While the Administration’s effort to reduce the tangle of opaque subsidies in Medicare Part D and to reduce support for hospital uncompensated care could make sense, this would only be the case if pursued in the context of a comprehensive approach to value and coverage in our healthcare system. Until the Administration signs on to legislation that fundamentally addresses the outrageously high costs of prescription drugs and stops undermining Medicaid and the ACA, shifting costs to seniors and cutting support to hospitals will only make our health care system and affordability problems worse.
Impact on Insurance Protections and Premiums in the Marketplaces
Under the Trump budget, millions of families who rely on the individual market will lose access to health care. The Graham-Cassidy plan that is incorporated into the Administration’s FY 2020 budget would repeal protections for people with preexisting conditions in several ways:
- Insurance companies could raise premiums without limit for people with chronic health conditions, breast cancer survivors, and others.
- Insurers could refuse to cover essential services, including prescription drugs, maternity care, and treatment of mental health and substance use disorders.
People who have health problems could still buy health insurance, but they could be charged much higher amounts because of their health status, and they could be denied coverage for the services they need. States would get a small slush fund of federal dollars they can use to help people with health problems, but the legal protections people with preexisting conditions enjoy under current law would disappear, and the proposed funding would be far too little to make them whole.
Older adults would likewise suffer under the proposed repeal of consumer safeguards. In particular, the current limitation on extra premium charges based on age would be repealed or weakened. Ironically, the same administration that championed a massive 2017 tax cut for large corporations and billionaires now proposes an “age tax” for older, middle-class adults who buy their own insurance.

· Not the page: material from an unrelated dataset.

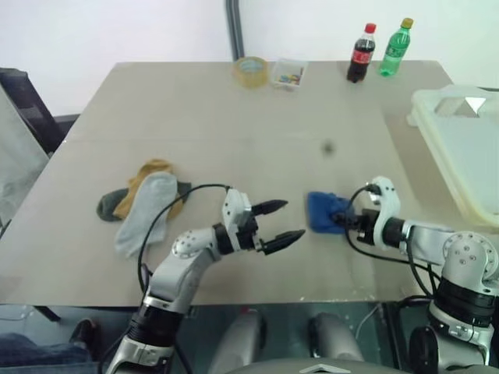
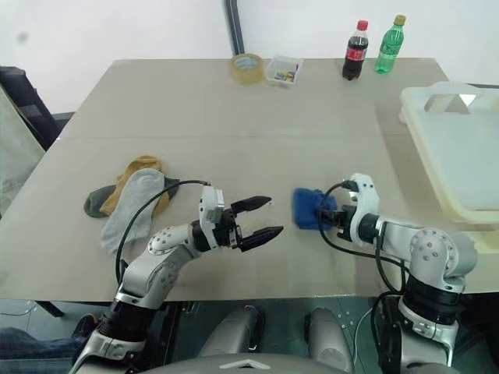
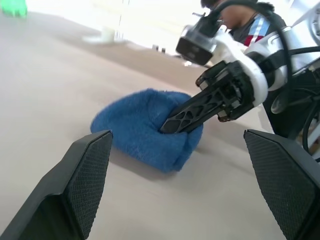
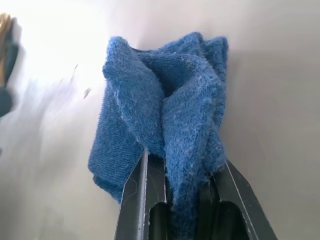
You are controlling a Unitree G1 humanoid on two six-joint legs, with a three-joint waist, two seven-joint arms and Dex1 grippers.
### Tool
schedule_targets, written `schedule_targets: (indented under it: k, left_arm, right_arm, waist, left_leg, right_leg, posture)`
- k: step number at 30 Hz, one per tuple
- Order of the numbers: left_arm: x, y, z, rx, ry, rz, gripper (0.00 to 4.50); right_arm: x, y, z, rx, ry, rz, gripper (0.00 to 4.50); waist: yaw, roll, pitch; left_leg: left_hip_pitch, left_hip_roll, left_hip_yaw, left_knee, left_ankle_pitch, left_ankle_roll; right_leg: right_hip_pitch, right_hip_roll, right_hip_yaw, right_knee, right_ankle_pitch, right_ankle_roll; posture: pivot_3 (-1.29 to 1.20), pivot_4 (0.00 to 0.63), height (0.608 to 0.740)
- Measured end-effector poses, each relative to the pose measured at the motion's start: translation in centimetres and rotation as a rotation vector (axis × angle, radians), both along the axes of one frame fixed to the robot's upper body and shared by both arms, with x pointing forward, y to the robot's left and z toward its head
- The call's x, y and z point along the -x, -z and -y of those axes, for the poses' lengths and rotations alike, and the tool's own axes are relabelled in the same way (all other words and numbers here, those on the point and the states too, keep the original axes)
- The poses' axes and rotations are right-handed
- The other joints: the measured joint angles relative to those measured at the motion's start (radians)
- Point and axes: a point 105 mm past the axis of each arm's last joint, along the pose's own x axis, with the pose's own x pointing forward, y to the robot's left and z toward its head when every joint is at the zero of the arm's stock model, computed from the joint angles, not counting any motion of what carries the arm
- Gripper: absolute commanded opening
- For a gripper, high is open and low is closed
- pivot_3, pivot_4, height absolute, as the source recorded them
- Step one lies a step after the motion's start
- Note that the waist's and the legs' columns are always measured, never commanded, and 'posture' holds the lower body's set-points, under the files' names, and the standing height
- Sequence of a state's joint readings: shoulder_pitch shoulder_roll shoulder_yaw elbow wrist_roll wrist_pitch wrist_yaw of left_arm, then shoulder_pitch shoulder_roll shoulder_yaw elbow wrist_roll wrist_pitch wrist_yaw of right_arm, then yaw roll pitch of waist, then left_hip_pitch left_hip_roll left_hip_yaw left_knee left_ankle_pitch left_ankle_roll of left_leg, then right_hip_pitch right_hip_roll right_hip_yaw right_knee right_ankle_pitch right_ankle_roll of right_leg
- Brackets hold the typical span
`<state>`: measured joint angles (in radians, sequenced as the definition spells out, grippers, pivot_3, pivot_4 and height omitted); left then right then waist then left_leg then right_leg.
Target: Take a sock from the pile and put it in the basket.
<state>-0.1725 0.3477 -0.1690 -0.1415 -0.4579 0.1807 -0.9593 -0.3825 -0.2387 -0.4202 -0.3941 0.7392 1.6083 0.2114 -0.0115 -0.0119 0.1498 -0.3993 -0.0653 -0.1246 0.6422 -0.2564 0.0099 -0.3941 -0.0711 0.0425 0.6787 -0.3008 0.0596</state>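
2 arms reach over the tan table [image 1: 234,117] in the head views, and we see the left gripper [image 1: 281,224] near the middle of the near edge, pointing right with its jaws spread wide and nothing between them. Just to its right lies the blue sock [image 1: 323,210], bunched on the table, with the right gripper [image 1: 341,220] closed on its right end. Well to the left we find the pile [image 1: 144,204]: 1 light grey sock on top, 1 mustard yellow and 1 dark grey-green beneath it. The basket [image 1: 460,148] sits at the right edge of the table, well apart from the blue sock. Along the far edge stand a roll of tape [image 1: 251,71], a small clear box [image 1: 288,73], a cola bottle [image 1: 361,53] and a green bottle [image 1: 394,47]. In the left wrist view we look between 2 wide-set black fingers [image 3: 80,185] at the blue sock resting on the table, where a black finger of the right gripper presses into its fabric. In the right wrist view we see the sock's folded cloth pinched between the 2 fingers [image 4: 142,200] of that gripper, the bulk of the sock standing out beyond the tips above the table surface.
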Motion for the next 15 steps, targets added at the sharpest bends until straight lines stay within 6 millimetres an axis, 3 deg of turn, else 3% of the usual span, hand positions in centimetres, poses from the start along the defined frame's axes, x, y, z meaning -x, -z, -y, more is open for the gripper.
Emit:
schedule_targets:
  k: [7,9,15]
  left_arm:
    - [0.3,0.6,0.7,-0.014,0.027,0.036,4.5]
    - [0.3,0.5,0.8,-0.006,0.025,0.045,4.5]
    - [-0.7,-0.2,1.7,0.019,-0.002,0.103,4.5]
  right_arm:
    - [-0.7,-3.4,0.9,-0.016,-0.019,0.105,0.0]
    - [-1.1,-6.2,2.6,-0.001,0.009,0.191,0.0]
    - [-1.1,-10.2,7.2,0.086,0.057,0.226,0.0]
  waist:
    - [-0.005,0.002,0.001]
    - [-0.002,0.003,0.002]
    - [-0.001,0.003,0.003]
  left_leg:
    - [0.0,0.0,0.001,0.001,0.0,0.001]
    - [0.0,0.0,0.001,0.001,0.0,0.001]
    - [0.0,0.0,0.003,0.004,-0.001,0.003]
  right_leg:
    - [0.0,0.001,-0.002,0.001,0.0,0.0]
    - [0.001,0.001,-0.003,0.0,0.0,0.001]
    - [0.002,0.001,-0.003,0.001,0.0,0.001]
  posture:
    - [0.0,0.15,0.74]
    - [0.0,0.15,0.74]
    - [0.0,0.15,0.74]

In a fine example of Orwellian rhetoric, the budget proposes to “encourage increased consumer engagement” by raising premiums for low-wage, working families who now obtain coverage funded almost entirely by federal premium tax credits. Long experience teaches that even modest increases to consumer costs lead many people to drop coverage entirely, given the pressures of other essential household costs.
FY 2020 Budget Represents Both a Legislative and Administrative Threat
Some elements of the FY 2020 budget are a return to longstanding Trump administration threats to health care. But the budget also lays out new policy that mirrors recent administrative action. The proposed mandatory new work documentation requirements in Medicaid follow on efforts to spread these misguided requirements administratively under waiver authority. The proposal to increase the cost of health insurance premiums for low income people in the non-group market is directionally consistent with Administration’s proposed regulation governing the non-group market in 2020. And the Administration is widely reported to be preparing to issue new guidance to lure or pressure states into Medicaid block grant arrangements.
The Administration’s FY 2020 budget is more than a symbolic threat to health care access, it is a direct attack on all Americans who benefit from the insurance protections that were part of the ACA, and a particular attack on low-income Americans, seniors, and others who rely on Medicaid.
Endnotes:
1 Based on analysis of CMS NHEA data for 2014-2017. Source: https://www.cms.gov/Research-Statistics-Data-and-Systems/Statistics-Trends-and-Reports/NationalHealthExpendData/NationalHealthAccountsHistorical.html.
2 Based on analysis of CMS-64 New Adult Group enrollment for September 2017. Source: https://data.medicaid.gov/Enrollment/Medicaid-Enrollment-New-Adult-Group/pfrt-tr7q/data.
[LS1]Is this in the NBPP? Should we name the reg?